* _DIRECTIONS FOR THIS TASK_
Print the listing below from its opening line through the line holding "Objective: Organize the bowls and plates", both ends included.

* _RECORDS TO USE_
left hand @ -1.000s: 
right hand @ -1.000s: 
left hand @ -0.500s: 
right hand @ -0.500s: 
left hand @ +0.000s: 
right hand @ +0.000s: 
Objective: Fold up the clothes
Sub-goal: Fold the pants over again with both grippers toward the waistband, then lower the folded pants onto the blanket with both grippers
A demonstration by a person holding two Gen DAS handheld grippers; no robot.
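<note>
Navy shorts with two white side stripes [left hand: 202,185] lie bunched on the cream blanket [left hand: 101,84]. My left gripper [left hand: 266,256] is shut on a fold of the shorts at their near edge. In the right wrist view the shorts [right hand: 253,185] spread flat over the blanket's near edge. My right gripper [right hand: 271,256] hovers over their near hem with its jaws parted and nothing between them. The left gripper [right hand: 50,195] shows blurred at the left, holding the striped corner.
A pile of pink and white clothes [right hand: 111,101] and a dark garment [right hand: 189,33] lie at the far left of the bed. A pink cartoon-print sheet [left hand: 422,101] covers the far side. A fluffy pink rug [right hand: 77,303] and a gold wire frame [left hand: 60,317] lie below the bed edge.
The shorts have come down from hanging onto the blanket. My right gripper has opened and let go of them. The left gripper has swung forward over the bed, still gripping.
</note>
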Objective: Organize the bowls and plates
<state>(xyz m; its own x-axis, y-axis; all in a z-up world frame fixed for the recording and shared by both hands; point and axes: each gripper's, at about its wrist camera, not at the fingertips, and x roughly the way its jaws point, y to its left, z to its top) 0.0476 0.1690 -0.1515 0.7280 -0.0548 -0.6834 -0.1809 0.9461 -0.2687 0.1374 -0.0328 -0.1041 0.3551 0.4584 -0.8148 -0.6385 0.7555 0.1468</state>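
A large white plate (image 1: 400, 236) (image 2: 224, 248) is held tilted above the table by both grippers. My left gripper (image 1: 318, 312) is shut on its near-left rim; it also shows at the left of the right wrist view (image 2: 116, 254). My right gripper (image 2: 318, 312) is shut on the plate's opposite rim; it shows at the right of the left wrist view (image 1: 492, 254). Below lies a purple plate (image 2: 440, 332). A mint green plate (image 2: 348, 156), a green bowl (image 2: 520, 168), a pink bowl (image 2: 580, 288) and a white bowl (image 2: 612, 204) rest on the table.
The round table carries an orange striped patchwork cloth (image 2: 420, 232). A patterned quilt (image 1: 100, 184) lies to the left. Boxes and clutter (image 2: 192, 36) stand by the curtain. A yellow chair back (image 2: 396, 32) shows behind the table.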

* _OUTPUT OF THE EXERCISE_
left hand @ -1.000s: 
right hand @ -1.000s: 
left hand @ -0.500s: 
right hand @ -0.500s: 
left hand @ +0.000s: 
right hand @ +0.000s: 
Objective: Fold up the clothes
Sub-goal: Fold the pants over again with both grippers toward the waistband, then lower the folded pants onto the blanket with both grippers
A demonstration by a person holding two Gen DAS handheld grippers; no robot.
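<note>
Navy shorts with two white side stripes [left hand: 202,185] lie bunched on the cream blanket [left hand: 101,84]. My left gripper [left hand: 266,256] is shut on a fold of the shorts at their near edge. In the right wrist view the shorts [right hand: 253,185] spread flat over the blanket's near edge. My right gripper [right hand: 271,256] hovers over their near hem with its jaws parted and nothing between them. The left gripper [right hand: 50,195] shows blurred at the left, holding the striped corner.
A pile of pink and white clothes [right hand: 111,101] and a dark garment [right hand: 189,33] lie at the far left of the bed. A pink cartoon-print sheet [left hand: 422,101] covers the far side. A fluffy pink rug [right hand: 77,303] and a gold wire frame [left hand: 60,317] lie below the bed edge.
The shorts have come down from hanging onto the blanket. My right gripper has opened and let go of them. The left gripper has swung forward over the bed, still gripping.
</note>
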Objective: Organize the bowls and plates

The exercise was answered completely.